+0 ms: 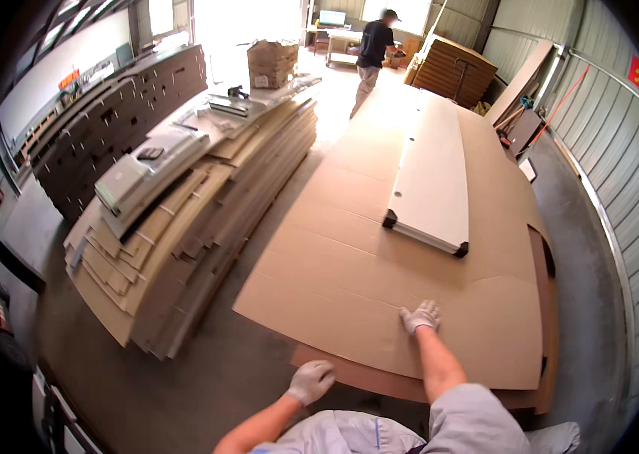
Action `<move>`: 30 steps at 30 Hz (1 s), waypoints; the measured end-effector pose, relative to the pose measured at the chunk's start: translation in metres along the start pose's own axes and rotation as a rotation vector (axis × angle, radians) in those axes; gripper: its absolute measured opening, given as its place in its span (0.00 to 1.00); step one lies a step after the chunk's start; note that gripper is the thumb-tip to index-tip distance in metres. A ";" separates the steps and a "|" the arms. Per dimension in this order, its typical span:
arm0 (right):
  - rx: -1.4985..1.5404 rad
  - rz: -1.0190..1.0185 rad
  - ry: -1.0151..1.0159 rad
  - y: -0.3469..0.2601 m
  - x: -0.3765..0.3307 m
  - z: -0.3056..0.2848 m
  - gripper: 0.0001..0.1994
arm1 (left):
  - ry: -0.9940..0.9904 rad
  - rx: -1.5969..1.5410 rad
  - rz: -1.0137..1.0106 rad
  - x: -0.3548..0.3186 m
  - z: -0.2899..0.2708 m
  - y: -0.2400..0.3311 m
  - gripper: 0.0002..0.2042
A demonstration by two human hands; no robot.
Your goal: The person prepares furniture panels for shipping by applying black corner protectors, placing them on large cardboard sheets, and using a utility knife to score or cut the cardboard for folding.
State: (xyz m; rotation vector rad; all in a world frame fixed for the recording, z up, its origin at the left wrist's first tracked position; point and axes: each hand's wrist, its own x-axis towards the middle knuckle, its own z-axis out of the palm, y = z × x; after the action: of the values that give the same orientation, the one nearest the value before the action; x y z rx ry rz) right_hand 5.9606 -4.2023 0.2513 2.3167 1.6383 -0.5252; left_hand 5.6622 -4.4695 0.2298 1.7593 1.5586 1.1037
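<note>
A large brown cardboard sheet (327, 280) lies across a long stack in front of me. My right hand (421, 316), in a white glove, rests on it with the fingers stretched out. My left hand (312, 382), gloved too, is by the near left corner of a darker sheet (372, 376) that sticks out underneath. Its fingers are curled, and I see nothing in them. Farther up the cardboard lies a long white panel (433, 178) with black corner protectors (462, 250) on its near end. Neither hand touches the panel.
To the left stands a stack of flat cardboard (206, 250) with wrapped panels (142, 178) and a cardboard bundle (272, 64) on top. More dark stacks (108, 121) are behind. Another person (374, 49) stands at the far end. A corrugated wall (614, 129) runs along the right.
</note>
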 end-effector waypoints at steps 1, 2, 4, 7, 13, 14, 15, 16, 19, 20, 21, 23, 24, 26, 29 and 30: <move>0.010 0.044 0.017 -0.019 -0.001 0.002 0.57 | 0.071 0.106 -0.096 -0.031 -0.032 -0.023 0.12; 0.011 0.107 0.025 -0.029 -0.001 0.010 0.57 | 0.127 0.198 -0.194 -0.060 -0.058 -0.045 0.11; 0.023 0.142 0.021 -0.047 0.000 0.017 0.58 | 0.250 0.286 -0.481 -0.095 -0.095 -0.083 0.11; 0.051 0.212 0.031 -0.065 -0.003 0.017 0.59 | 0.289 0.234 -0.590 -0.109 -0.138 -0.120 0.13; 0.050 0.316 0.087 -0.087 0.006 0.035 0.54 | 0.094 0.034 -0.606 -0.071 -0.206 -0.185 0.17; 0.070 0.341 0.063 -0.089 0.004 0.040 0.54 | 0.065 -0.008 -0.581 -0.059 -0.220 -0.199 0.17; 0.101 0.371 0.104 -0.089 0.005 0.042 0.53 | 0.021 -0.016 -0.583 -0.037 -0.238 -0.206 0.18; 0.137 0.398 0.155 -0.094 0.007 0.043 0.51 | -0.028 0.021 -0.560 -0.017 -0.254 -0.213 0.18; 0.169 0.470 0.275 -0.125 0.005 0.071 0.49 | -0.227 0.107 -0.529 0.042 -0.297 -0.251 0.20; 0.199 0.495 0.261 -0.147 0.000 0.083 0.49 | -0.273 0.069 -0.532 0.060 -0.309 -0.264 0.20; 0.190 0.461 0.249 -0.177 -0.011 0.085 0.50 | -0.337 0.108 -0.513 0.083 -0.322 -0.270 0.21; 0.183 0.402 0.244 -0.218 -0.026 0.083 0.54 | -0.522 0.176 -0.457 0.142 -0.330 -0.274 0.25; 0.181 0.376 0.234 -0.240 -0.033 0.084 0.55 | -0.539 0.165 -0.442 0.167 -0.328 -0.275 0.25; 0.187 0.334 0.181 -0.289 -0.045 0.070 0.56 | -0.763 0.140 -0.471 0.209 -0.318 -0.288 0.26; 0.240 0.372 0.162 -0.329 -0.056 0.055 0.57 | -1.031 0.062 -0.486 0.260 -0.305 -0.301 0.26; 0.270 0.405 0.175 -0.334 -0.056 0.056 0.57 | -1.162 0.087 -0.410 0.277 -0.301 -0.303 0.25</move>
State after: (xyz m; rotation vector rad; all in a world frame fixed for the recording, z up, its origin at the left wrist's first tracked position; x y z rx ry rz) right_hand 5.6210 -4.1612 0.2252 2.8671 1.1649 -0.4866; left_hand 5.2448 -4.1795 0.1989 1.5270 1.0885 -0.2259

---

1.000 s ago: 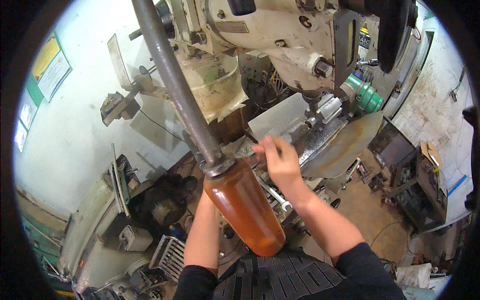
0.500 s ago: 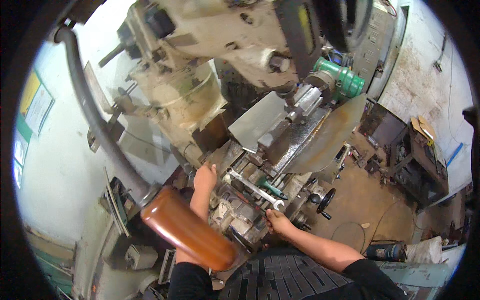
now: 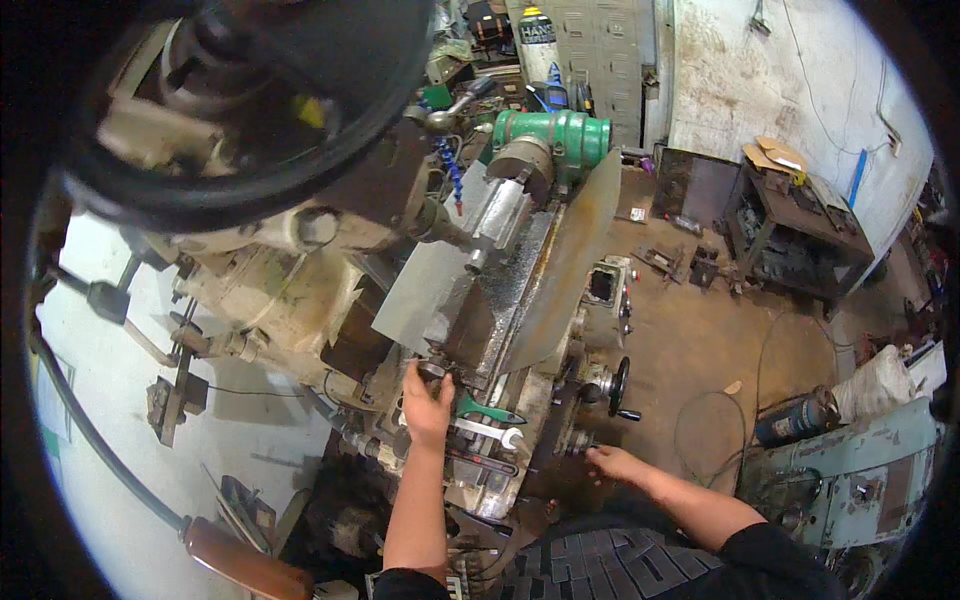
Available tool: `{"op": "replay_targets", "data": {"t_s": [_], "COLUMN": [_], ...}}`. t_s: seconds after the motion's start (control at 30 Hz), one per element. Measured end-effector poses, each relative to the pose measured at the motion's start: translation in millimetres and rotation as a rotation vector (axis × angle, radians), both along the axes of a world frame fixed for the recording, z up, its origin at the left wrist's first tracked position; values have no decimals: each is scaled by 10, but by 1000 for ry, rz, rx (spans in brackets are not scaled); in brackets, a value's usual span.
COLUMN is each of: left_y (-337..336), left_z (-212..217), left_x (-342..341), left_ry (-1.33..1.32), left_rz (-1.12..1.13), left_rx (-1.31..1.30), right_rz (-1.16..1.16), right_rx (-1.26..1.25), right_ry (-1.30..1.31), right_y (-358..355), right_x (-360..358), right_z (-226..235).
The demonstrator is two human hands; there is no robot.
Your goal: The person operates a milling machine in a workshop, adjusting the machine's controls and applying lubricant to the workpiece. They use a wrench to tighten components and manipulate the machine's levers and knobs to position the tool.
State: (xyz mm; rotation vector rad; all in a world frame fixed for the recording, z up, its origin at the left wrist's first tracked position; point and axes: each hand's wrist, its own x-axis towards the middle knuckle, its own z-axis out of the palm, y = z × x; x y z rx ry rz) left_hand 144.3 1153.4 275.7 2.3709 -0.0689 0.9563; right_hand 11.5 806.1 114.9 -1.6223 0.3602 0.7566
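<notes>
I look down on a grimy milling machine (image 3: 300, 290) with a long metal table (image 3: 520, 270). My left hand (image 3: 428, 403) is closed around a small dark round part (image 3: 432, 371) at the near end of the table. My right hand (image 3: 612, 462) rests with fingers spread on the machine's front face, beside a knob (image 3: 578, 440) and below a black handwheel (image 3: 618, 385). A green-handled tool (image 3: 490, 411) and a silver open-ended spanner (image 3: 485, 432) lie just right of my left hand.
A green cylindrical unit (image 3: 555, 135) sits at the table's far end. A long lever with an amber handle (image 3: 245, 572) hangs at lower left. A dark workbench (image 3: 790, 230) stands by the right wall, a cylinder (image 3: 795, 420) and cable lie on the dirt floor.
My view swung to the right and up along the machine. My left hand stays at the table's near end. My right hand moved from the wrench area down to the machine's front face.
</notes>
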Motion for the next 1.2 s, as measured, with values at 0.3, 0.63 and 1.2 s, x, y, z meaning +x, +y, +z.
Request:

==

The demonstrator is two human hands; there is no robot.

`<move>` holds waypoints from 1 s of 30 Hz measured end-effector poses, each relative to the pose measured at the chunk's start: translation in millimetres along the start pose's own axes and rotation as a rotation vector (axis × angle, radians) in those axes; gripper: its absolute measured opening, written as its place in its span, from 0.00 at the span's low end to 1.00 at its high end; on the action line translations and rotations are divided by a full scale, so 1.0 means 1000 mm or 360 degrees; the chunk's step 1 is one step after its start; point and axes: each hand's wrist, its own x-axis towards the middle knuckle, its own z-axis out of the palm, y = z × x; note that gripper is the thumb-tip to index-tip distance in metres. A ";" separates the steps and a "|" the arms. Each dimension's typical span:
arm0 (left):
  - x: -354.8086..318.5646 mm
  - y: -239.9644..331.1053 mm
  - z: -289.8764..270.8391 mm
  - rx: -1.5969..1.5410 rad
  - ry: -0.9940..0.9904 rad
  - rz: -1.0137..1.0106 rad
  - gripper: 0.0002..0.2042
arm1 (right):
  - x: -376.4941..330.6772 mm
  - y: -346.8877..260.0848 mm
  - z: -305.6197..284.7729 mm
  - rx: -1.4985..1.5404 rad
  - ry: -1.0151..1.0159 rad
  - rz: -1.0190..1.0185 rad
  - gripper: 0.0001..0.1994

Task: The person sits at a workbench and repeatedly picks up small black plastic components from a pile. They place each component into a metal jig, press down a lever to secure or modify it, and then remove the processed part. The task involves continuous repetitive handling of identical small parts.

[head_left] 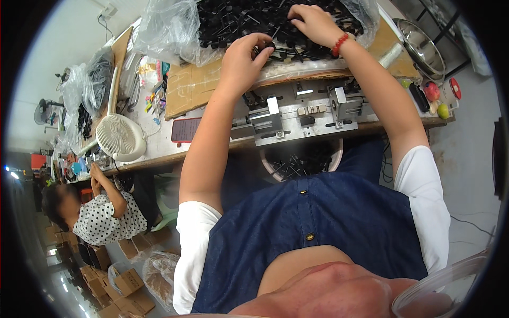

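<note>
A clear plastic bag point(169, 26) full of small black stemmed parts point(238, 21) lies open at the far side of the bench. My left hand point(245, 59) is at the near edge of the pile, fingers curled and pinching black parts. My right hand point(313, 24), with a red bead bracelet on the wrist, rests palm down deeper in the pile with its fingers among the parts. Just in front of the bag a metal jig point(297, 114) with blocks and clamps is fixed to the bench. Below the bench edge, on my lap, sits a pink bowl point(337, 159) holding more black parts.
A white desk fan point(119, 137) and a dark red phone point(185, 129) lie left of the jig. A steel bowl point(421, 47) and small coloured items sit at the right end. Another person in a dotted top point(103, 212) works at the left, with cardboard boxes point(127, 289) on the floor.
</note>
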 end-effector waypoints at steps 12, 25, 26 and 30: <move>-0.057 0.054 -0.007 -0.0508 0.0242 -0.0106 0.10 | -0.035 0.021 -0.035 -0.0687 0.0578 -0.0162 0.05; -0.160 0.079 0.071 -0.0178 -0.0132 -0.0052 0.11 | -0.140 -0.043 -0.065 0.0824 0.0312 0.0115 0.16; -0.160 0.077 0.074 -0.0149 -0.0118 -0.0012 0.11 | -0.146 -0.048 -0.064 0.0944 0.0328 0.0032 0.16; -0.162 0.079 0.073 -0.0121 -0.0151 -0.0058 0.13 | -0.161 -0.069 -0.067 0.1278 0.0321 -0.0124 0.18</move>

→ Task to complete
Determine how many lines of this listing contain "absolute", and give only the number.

→ Task answer
2